| What needs to be done |
Give back the listing underneath, unchanged and complete.

| Data below |
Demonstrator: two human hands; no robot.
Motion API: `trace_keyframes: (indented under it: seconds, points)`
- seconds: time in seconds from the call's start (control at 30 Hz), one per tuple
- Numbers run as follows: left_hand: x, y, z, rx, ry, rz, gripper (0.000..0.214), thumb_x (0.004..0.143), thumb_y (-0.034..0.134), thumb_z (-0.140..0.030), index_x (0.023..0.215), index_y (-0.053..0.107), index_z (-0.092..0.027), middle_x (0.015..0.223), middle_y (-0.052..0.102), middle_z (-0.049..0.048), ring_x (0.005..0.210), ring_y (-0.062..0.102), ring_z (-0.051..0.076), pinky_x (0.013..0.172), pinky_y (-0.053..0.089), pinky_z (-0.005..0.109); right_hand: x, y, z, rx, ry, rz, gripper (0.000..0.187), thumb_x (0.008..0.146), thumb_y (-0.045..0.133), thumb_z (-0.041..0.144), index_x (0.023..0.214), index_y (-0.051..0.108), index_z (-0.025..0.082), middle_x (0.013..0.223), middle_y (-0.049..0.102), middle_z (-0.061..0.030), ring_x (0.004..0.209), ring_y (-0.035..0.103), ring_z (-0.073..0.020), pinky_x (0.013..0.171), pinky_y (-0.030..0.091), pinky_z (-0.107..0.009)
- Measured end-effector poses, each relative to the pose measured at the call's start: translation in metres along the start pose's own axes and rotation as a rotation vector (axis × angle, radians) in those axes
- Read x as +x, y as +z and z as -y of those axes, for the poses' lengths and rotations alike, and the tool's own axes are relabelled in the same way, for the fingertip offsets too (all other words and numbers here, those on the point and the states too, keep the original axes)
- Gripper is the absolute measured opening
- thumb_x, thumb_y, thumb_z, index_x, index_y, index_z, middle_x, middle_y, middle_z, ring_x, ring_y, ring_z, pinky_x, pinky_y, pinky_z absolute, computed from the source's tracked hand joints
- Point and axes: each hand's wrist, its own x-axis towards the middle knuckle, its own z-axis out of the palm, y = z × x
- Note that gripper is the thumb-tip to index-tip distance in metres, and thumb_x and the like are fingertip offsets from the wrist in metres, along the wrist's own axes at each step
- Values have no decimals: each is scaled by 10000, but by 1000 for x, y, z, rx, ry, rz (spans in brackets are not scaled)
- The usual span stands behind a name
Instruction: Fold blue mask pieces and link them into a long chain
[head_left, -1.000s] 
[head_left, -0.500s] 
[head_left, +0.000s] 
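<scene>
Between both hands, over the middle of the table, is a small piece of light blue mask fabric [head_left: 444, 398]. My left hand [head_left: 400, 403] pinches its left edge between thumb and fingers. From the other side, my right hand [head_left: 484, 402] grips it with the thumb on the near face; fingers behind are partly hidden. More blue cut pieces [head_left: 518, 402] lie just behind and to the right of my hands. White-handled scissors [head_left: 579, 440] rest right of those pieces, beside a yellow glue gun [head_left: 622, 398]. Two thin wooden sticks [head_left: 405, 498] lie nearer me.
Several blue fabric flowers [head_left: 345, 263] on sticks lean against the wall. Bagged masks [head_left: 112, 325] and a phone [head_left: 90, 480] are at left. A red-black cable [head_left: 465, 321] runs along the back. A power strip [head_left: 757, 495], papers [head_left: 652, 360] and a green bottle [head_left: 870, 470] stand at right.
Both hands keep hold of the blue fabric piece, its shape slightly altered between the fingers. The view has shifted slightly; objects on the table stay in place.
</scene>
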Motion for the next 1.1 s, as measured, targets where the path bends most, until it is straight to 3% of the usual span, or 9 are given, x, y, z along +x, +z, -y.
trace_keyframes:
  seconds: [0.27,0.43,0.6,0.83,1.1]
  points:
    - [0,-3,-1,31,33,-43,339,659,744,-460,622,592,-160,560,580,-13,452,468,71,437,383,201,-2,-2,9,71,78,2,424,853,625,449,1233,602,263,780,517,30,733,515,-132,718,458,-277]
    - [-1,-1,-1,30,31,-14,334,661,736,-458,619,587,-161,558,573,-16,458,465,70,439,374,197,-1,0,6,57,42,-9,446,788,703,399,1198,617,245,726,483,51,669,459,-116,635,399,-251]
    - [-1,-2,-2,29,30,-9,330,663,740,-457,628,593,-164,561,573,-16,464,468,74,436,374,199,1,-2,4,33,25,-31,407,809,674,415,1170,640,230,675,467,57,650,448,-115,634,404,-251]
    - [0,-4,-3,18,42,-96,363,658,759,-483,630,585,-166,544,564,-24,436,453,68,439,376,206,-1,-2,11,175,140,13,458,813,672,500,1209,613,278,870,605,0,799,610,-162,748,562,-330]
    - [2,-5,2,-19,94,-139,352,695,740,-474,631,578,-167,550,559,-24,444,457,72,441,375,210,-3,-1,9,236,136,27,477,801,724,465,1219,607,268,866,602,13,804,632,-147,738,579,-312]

| Answer section |
Demonstrator: two human hands; no robot.
Motion API: `trace_keyframes: (indented under it: seconds, points)`
- seconds: time in seconds from the call's start (control at 30 Hz), one per tuple
- Numbers run as follows: left_hand: x, y, z, rx, ry, rz, gripper (0.000..0.214), thumb_x (0.004..0.143), thumb_y (-0.034..0.134), thumb_z (-0.140..0.030), index_x (0.023..0.215), index_y (-0.053..0.107), index_z (-0.092..0.027), middle_x (0.015..0.223), middle_y (-0.052..0.102), middle_z (-0.049..0.048), ring_x (0.005..0.210), ring_y (-0.062..0.102), ring_z (-0.051..0.076), pinky_x (0.013..0.172), pinky_y (-0.053..0.089), pinky_z (-0.005..0.109); right_hand: x, y, z, rx, ry, rz, gripper (0.000..0.187), thumb_x (0.008..0.146), thumb_y (-0.045..0.133), thumb_z (-0.041..0.144), index_x (0.023..0.214), index_y (-0.051..0.108), index_z (-0.025..0.082), middle_x (0.013..0.223), middle_y (-0.049..0.102), middle_z (-0.061..0.030), ring_x (0.004..0.209), ring_y (-0.035..0.103), ring_z (-0.073..0.020), pinky_x (0.013..0.171), pinky_y (-0.030..0.091), pinky_z (-0.107..0.009)
- Measured end-effector poses, each relative to the pose measured at the call's start: translation in metres along the start pose's own axes and rotation as a rotation vector (axis × angle, radians) in those axes
- Read x as +x, y as +z and z as -y of those axes, for the poses' lengths and rotations alike, and the tool's own axes are relabelled in the same way, for the fingertip offsets too (all other words and numbers here, those on the point and the states too, keep the original axes)
- Gripper is the absolute measured opening
- thumb_x, thumb_y, thumb_z, index_x, index_y, index_z, middle_x, middle_y, middle_z, ring_x, ring_y, ring_z, pinky_x, pinky_y, pinky_z absolute, computed from the source's tracked hand joints
- Point and axes: each hand's wrist, its own x-axis towards the middle knuckle, its own z-axis out of the palm, y = z × x
- Note that gripper is the thumb-tip to index-tip distance in metres, and thumb_x and the like are fingertip offsets from the wrist in metres, along the wrist's own axes at each step
- Values have no decimals: each is scaled by 10000, but by 1000 for x, y, z, rx, ry, rz (spans in brackets are not scaled)
- The usual span stands behind a name
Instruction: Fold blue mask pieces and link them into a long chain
[head_left, -1.000s] 
[head_left, -0.500s] 
[head_left, +0.000s] 
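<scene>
Between both hands, over the middle of the table, is a small piece of light blue mask fabric [head_left: 444, 398]. My left hand [head_left: 400, 403] pinches its left edge between thumb and fingers. From the other side, my right hand [head_left: 484, 402] grips it with the thumb on the near face; fingers behind are partly hidden. More blue cut pieces [head_left: 518, 402] lie just behind and to the right of my hands. White-handled scissors [head_left: 579, 440] rest right of those pieces, beside a yellow glue gun [head_left: 622, 398]. Two thin wooden sticks [head_left: 405, 498] lie nearer me.
Several blue fabric flowers [head_left: 345, 263] on sticks lean against the wall. Bagged masks [head_left: 112, 325] and a phone [head_left: 90, 480] are at left. A red-black cable [head_left: 465, 321] runs along the back. A power strip [head_left: 757, 495], papers [head_left: 652, 360] and a green bottle [head_left: 870, 470] stand at right.
Both hands keep hold of the blue fabric piece, its shape slightly altered between the fingers. The view has shifted slightly; objects on the table stay in place.
</scene>
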Motion for the next 1.1 s, as measured, targets where the path bends most, until it is straight to 3% of the usual span, or 9 are given, x, y, z along +x, +z, -y.
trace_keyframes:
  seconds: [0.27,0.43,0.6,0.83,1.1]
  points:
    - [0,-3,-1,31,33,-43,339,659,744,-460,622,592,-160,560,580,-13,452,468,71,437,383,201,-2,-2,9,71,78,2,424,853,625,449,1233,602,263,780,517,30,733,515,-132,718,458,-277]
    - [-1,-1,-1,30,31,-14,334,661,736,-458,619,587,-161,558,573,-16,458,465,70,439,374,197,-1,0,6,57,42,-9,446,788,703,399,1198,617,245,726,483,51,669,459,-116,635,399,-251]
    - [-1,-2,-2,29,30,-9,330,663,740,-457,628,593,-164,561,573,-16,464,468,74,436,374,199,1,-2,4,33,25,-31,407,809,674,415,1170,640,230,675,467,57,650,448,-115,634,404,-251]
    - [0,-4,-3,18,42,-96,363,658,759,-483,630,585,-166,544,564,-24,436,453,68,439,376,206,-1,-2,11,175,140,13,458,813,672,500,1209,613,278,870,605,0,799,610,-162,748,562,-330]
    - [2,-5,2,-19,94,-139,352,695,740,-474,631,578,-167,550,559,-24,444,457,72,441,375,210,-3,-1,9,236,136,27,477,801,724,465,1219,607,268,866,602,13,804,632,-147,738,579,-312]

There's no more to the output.